Take the entries below and print only the lines from the one with "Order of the" through the one with "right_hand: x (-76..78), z", exactly as they stand, both ends included.

━━━━━ Entries shown

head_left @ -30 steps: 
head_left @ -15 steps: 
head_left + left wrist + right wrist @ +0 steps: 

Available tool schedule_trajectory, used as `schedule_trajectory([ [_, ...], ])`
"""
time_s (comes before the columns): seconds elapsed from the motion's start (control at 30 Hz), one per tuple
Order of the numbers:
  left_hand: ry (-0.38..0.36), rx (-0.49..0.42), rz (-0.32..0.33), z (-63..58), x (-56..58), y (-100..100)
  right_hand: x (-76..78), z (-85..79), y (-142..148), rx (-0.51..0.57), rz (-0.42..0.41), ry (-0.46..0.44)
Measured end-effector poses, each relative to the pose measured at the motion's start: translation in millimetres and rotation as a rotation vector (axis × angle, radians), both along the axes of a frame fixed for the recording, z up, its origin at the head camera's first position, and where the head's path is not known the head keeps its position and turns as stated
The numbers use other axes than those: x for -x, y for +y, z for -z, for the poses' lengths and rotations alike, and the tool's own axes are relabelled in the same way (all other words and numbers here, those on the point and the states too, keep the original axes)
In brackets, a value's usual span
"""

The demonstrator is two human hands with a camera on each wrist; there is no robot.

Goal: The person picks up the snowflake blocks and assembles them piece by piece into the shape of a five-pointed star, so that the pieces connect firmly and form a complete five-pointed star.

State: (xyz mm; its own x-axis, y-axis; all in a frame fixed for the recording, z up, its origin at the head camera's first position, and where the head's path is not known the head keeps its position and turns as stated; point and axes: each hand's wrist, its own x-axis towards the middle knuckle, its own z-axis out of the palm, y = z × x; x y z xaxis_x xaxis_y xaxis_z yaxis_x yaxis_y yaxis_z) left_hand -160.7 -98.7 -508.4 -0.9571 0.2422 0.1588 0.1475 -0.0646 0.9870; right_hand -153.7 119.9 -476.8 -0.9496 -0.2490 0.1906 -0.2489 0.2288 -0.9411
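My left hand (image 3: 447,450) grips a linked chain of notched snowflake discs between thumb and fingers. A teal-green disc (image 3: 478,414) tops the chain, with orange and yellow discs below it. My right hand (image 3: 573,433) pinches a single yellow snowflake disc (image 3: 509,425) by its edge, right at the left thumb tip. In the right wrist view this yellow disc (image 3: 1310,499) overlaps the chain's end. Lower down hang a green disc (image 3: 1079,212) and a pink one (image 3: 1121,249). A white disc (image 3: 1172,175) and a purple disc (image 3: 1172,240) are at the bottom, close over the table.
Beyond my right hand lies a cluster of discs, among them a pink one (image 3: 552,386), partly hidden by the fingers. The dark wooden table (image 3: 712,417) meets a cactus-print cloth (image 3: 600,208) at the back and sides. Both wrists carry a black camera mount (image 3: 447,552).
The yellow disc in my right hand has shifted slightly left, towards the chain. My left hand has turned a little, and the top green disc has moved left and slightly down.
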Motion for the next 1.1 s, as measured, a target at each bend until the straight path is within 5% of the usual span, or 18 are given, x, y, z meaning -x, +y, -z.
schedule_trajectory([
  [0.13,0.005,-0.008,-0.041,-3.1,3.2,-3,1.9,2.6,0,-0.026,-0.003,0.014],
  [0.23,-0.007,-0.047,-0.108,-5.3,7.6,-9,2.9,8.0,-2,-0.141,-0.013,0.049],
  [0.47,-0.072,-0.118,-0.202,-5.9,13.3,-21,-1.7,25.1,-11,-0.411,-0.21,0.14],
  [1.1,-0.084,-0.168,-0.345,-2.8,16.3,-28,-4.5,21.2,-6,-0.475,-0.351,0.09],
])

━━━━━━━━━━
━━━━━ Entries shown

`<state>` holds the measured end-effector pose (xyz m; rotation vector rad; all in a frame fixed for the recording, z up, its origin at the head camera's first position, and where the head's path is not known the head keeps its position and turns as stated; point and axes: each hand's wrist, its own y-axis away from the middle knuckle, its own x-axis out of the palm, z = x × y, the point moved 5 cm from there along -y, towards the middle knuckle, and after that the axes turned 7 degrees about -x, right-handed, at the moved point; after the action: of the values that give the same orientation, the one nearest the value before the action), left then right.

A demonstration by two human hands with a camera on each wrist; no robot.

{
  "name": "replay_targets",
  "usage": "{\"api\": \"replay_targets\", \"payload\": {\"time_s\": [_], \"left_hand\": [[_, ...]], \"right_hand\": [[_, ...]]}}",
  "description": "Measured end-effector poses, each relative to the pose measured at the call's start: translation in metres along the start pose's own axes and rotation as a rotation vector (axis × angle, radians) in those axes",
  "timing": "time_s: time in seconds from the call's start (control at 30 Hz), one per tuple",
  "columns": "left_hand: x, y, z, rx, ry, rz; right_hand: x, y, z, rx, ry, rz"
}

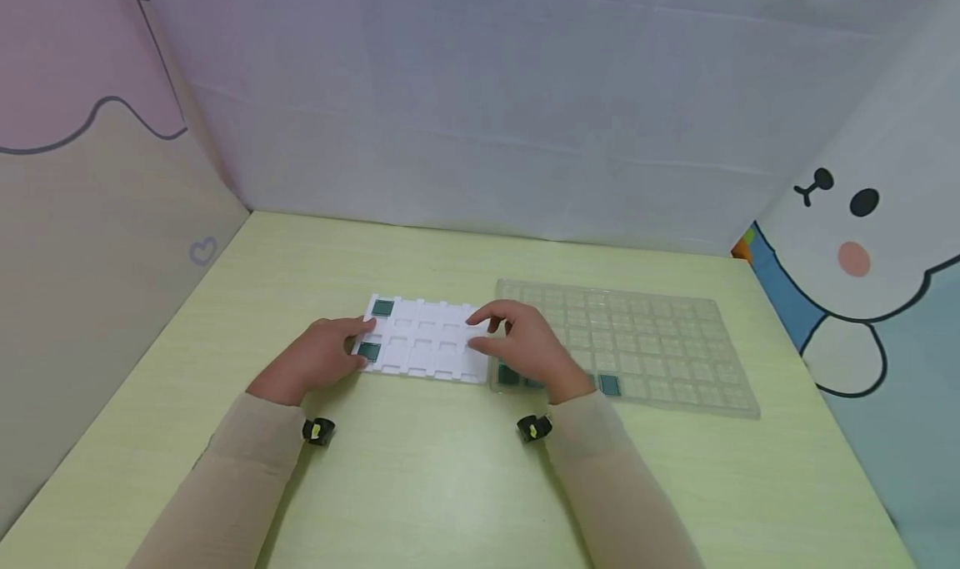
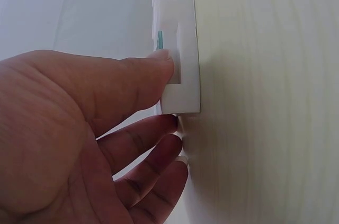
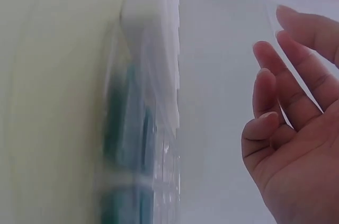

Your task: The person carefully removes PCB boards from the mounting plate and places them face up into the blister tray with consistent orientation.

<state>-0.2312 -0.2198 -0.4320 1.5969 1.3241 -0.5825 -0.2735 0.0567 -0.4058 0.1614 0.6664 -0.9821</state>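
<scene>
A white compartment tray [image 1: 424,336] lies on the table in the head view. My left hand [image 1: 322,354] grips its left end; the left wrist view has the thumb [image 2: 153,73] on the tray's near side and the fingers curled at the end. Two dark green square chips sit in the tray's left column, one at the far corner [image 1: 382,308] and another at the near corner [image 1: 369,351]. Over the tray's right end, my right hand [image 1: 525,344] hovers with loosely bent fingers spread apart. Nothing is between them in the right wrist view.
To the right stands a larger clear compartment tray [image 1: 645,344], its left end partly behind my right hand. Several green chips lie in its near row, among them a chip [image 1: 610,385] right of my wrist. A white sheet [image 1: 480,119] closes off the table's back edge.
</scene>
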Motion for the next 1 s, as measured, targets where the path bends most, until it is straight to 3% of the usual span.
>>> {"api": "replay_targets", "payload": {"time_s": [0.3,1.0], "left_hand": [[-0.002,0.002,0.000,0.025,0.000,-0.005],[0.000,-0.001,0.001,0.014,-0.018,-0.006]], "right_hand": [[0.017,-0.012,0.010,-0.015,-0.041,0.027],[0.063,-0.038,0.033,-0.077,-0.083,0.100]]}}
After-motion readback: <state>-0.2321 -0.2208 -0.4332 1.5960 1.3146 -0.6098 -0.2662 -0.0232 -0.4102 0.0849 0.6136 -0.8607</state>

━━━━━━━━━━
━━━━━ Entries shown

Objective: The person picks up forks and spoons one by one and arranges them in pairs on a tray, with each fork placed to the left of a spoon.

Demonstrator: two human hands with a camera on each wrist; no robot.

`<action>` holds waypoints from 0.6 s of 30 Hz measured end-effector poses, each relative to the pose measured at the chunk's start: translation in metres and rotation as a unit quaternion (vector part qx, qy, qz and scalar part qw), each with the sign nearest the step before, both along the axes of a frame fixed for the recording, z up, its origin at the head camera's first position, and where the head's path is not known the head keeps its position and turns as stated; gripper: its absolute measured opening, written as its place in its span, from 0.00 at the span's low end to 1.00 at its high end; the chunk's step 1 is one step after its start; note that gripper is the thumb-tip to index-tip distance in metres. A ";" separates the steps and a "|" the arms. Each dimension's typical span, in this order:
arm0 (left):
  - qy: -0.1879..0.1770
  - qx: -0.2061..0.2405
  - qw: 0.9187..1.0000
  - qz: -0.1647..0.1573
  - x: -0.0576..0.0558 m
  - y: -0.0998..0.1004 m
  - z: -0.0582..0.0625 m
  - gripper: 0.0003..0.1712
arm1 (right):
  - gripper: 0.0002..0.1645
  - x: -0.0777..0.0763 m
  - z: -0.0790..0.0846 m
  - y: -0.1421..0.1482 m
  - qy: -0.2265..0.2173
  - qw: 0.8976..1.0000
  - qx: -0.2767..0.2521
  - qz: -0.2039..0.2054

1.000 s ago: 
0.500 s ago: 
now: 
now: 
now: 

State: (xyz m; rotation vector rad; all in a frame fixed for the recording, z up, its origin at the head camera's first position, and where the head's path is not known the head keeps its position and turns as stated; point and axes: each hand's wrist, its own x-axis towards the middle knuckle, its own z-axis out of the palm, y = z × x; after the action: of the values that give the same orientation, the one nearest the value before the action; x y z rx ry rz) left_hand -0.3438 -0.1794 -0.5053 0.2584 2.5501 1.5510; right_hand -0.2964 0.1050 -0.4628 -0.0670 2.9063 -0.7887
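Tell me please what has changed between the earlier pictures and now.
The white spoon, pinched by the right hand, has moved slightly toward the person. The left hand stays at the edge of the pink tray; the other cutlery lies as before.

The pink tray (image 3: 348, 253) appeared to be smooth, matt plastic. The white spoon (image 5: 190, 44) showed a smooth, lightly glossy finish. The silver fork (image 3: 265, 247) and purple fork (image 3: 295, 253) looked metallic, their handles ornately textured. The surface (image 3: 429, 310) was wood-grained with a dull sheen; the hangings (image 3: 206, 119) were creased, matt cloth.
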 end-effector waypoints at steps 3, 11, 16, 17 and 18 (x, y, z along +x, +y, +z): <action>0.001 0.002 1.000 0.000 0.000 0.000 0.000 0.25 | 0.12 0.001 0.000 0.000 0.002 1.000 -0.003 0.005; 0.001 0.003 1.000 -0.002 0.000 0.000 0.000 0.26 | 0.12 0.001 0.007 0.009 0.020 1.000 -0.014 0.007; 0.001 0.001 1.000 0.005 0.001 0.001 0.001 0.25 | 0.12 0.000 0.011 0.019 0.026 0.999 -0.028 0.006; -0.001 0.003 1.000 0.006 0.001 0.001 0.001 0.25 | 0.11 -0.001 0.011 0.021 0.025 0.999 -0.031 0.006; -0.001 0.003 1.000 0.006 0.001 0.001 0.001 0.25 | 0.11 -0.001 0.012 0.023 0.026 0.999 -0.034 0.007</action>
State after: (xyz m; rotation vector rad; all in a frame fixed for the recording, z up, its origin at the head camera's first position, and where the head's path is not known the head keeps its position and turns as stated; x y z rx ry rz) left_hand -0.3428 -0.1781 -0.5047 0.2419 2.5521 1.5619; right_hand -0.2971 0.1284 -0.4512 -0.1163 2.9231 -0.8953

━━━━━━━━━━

Answer space ::
Order of the numbers:
  left_hand: ry (-0.38..0.36), rx (-0.49..0.42), rz (-0.32..0.33), z (-63..58), x (-56..58), y (-100..100)
  right_hand: x (-76..78), z (-85..79), y (-142..148), rx (-0.51..0.57), rz (-0.42..0.41), ry (-0.46..0.44)

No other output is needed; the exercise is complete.